バフかすを落としやすくするために超音波洗浄機に入れる洗浄液。
水に10倍~20倍に薄まる量の洗浄液を入れて使います。

超音波洗浄機用フック/タコ足

地金用

超音波洗浄したいアクセを洗浄機槽内に触れないよう固定するための道具です。
タコの足ような形をしているので「タコ足」と呼ばれています。

超音波洗浄機のセッティングおよび使い方

超音波洗浄器内に記された「ここまで水を入れるライン」まで水を入れます。

次にその水に洗浄液を入れます。

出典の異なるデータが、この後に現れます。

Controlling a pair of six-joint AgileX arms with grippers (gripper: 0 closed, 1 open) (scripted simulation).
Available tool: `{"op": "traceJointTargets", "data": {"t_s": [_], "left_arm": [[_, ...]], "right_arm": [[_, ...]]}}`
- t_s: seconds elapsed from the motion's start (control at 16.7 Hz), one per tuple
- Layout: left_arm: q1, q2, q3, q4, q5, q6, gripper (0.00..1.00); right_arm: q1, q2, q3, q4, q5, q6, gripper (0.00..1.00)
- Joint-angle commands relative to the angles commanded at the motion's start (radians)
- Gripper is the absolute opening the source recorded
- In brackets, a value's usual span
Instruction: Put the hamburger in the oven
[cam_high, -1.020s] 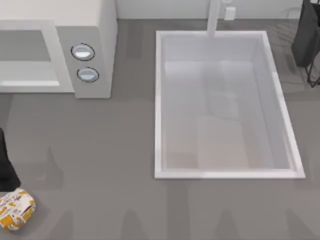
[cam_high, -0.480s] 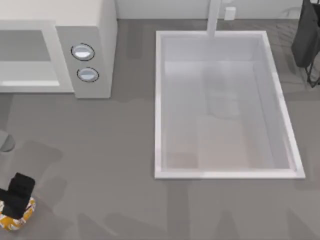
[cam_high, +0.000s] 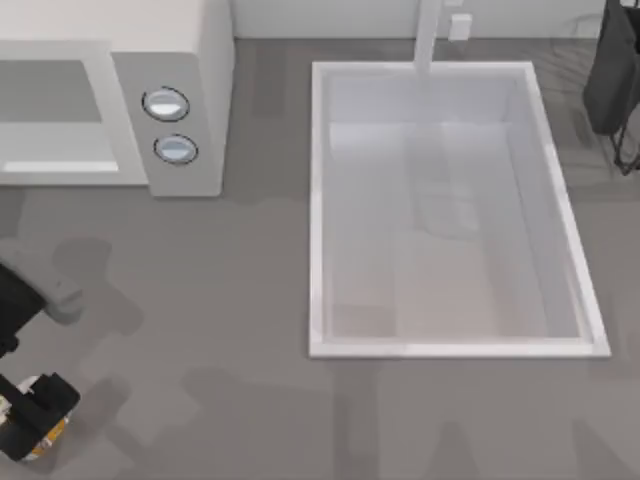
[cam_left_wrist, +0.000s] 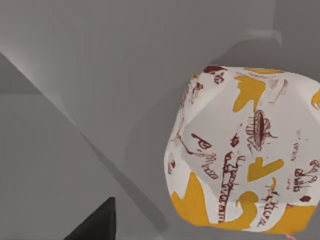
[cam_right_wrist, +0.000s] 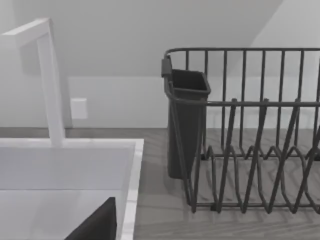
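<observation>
Since half a second ago the left gripper (cam_high: 30, 415) has dropped lower over the hamburger (cam_high: 45, 437) at the table's near left corner in the top view, well apart from the oven (cam_high: 180, 90) at far left; whether its jaws are wide or closed I cannot tell. From the left wrist, the wrapped hamburger (cam_left_wrist: 245, 150) sits close on the grey table (cam_left_wrist: 100, 75). From the right wrist, the parked right arm faces the sink (cam_right_wrist: 132, 165), faucet (cam_right_wrist: 50, 75) and dish rack (cam_right_wrist: 250, 150) at far right.

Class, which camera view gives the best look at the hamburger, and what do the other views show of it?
The left wrist view: the hamburger appears large, its wrapper print plain. In the top view just a sliver peeks out beneath the left hand at the table's front left corner. The right wrist view faces the sink and rack instead.
</observation>
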Motion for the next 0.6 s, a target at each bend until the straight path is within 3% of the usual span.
{"op": "traceJointTargets", "data": {"t_s": [0.6], "left_arm": [[-0.001, 0.081, 0.038, -0.030, -0.001, 0.035, 1.00]], "right_arm": [[0.000, 0.000, 0.000, 0.000, 0.000, 0.000, 1.00]]}}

(目安は10倍~20倍に薄まる量です。)

ヒーターを50℃にセットして、水を温めます。

50℃近くまで温まったら、洗浄機に洗浄カゴや洗浄フックをかけてアクセサリーを洗浄していきます。
(洗浄時間は汚れ度合いによりますが、大体3分ほどを目安に確認してみてください。)

洗浄したら水洗いします。

柔らかいタオルを敷いたトレイにアクセサリーを置き、アクセサリーに付いた水滴をタオルで軽くおさえるように拭き取り、自然乾燥またはドライヤーで乾燥させたら完了です。
(水滴を綺麗に拭き取らないで乾燥させると、その部分が白く濁ってしまいます。)

鏡面仕上げしたシルバーアクセサリーを超音波にかけると、たまに白く濁ったような表面になることがある。
そうなってしまったら、その部分をもう一度バフをかけ⇒超音波とやり直す必要がある。

水に弱いまたは硬度が低い・クラックがあるような宝石が留めてあるものは超音波はかけないで仕上げとなる。

いぶし仕上げのアクセサリーは水を温めずに、サッとくぐらせる程度で終わり。
洗浄しすぎるといぶしが剥がれてしまうので気をつけよう。